* **EXERCISE OBJECTIVE**:
Set down exactly the lines of the records from the top to the line containing "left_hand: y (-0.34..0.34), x"; include both.

* **RECORDS PROVIDED**:
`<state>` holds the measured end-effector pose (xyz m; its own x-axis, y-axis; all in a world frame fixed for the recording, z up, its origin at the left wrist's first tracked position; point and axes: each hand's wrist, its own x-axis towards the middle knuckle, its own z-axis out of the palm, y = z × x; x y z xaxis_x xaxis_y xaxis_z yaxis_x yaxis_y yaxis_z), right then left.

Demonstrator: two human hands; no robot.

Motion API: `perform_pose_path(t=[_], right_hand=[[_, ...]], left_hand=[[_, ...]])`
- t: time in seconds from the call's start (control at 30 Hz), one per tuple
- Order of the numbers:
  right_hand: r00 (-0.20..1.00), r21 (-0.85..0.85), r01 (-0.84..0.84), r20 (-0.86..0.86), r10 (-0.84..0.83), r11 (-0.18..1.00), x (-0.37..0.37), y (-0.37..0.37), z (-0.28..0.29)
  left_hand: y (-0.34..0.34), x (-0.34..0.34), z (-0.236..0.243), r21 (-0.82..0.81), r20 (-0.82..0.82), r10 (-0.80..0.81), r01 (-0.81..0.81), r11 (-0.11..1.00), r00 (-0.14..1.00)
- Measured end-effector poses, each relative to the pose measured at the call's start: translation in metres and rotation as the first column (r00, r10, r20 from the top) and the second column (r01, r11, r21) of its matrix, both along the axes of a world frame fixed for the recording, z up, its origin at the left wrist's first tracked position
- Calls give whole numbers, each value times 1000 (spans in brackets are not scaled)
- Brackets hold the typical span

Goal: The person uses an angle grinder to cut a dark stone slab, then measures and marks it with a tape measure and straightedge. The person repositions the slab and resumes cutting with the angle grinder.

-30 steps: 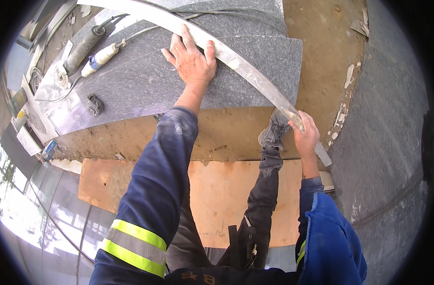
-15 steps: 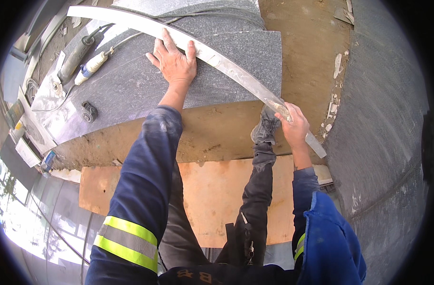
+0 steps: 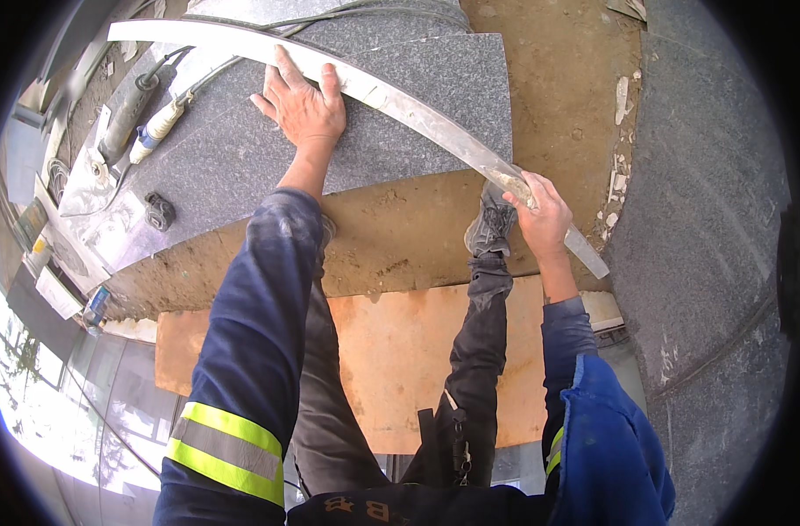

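A long, pale metal straightedge [image 3: 391, 101] lies slantwise over a speckled grey stone slab [image 3: 417, 145] and looks bowed in this view. On the slab, my left hand [image 3: 305, 110] rests with its fingers spread, fingertips against the straightedge's near edge. My right hand [image 3: 543, 215] wraps round the straightedge near its right end, just beyond the slab's right edge. The bar's tip sticks out past that hand. My right shoe [image 3: 490, 223] stands beneath this end, close to the slab.
Left on the slab lie a grey cylindrical tool [image 3: 130, 118], a white-and-blue cylindrical piece [image 3: 157, 130] with a cable, and a small black object [image 3: 160, 211]. An orange-brown board [image 3: 400, 351] lies near my legs. Dark grey slabs [image 3: 707, 219] stretch along the right.
The view has shifted slightly. The straightedge and both hands have come slightly nearer to me over the slab, with my grip unchanged. Part of my left shoe now shows beside my left forearm.
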<state>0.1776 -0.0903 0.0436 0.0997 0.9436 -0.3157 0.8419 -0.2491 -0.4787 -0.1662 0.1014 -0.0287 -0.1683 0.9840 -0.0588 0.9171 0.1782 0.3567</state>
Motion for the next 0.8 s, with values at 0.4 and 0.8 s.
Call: perform_pose_path(t=[0.4,0.8], right_hand=[[999,-33,37,-33,-38,999,-2,3,7],[997,-118,78,-2,-79,990,-1,4,7]], left_hand=[[4,0,33,-145,-141,-44,23,989,989],[-5,41,73,-449,-88,-237,174,876,968]])
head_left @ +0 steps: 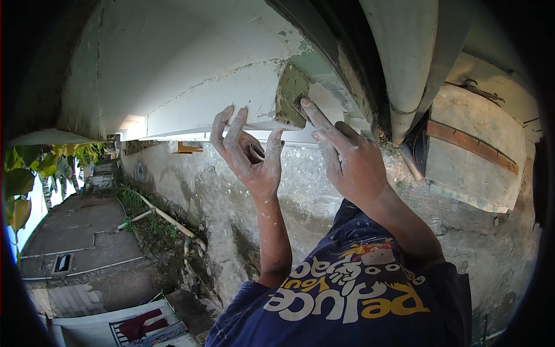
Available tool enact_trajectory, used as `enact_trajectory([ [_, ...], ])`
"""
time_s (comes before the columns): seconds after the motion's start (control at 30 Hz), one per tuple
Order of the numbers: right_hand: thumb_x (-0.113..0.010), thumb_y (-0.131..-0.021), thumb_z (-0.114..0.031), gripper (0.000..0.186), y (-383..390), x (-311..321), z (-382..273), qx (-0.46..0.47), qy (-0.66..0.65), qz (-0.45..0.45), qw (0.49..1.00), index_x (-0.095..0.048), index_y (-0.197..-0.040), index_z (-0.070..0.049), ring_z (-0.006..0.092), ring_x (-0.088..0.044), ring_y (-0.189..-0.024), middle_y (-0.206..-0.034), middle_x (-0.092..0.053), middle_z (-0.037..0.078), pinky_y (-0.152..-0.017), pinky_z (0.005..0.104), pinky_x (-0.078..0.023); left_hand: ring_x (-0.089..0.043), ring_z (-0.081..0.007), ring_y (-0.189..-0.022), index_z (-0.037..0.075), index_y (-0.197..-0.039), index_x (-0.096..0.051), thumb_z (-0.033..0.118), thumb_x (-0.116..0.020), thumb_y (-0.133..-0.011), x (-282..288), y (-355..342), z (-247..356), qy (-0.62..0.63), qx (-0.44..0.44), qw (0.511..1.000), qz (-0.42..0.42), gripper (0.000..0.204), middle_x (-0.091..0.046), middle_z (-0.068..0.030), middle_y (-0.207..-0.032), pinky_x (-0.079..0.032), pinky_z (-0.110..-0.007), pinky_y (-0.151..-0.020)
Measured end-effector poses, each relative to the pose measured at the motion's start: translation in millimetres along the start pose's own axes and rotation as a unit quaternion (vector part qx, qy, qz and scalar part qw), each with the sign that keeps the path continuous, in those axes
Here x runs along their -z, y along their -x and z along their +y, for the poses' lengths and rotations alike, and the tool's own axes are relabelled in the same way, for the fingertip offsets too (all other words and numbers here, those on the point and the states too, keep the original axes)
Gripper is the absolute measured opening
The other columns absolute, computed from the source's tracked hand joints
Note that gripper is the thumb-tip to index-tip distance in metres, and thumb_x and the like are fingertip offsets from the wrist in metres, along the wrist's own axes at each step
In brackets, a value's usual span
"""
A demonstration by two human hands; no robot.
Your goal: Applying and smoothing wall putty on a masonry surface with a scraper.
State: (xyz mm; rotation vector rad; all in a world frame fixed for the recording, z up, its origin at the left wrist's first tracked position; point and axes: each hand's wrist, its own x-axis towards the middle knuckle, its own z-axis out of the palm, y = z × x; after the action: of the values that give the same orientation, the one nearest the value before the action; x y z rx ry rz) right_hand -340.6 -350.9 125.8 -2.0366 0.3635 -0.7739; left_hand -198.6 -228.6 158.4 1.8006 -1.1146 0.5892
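Both my hands, dusted white, are raised to a white-painted beam (231, 95) overhead. The beam's end face (289, 95) is bare, rough and greenish-grey. My right hand (352, 159) presses a small dark flat piece (300, 103) against the edge of that face, index finger stretched along it. This piece looks like sandpaper, but I cannot be sure. Just left of the end, my left hand (251, 159) is under the beam's lower edge, fingers and thumb raised and apart. A curled grey sheet (256, 153) rests in its palm, partly hidden by the fingers.
A thick pale pipe (404, 52) runs down beside dark beams at the upper right. Below stands a stained wall (289, 179). A board with a brown strip (474, 147) is at the right. Thin pipes (173, 222), weeds and a roof (87, 237) lie lower left.
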Motion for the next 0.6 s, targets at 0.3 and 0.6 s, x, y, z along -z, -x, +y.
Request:
enact_trajectory([
  [0.3,-0.058,-0.097,-0.009,0.063,-4,-2,-5,0.005,-0.124,0.014,0.992,-0.039,-0.156,-0.023,0.0388,-0.071,-0.072,-0.09,-0.067,0.022,-0.068,0.0452,-0.061,-0.042,-0.0042,-0.066,0.005,-0.138,-0.056,0.009,-0.087,-0.079,-2,3,0,0.007,0.005,1.0,0.011,0.067,-0.044,-0.0152,-0.144,-0.036,-0.02,-0.053],
  [0.6,-0.052,-0.095,0.004,0.063,-11,11,-18,-0.057,-0.08,-0.026,0.995,-0.043,-0.154,-0.015,0.0385,-0.072,-0.093,-0.097,-0.07,0.026,-0.08,0.0453,-0.057,-0.044,-0.0038,-0.066,0.007,-0.137,-0.059,0.007,-0.089,-0.075,6,0,15,-0.029,0.01,0.999,-0.021,0.069,-0.048,-0.015,-0.146,-0.037,-0.019,-0.053],
])
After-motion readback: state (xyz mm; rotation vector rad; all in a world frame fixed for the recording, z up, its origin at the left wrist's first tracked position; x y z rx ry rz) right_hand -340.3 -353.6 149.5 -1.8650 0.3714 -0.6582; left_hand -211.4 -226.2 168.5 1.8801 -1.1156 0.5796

* **RESPONSE BELOW**:
`<state>` holds the measured end-effector pose (xyz m; its own x-axis, y-axis; all in a world frame fixed for the recording, z up, its origin at the left wrist's first tracked position; point and axes: each hand's wrist, its own x-axis towards the middle knuckle, its own z-axis out of the palm, y = z × x; x y z xaxis_x xaxis_y xaxis_z yaxis_x yaxis_y yaxis_z), right then left.

Demonstrator: two human hands; no robot.

Motion API: `perform_pose_path(t=[_], right_hand=[[_, ...]], left_hand=[[_, ...]])`
- t: time in seconds from the call's start (control at 30 Hz), one per tuple
- Order of the numbers:
  right_hand: r00 (-0.20..1.00), r21 (-0.85..0.85), r01 (-0.84..0.84), r20 (-0.86..0.86), r10 (-0.84..0.83), r11 (-0.18..1.00), x (-0.37..0.37), y (-0.37..0.37), z (-0.28..0.29)
  left_hand: y (-0.34..0.34), x (-0.34..0.34), z (-0.236..0.243), r21 (-0.82..0.81), r20 (-0.82..0.82), r10 (-0.80..0.81), r01 (-0.81..0.81), r11 (-0.11..1.00), r00 (-0.14..1.00)

The exercise is done, with nothing left to add.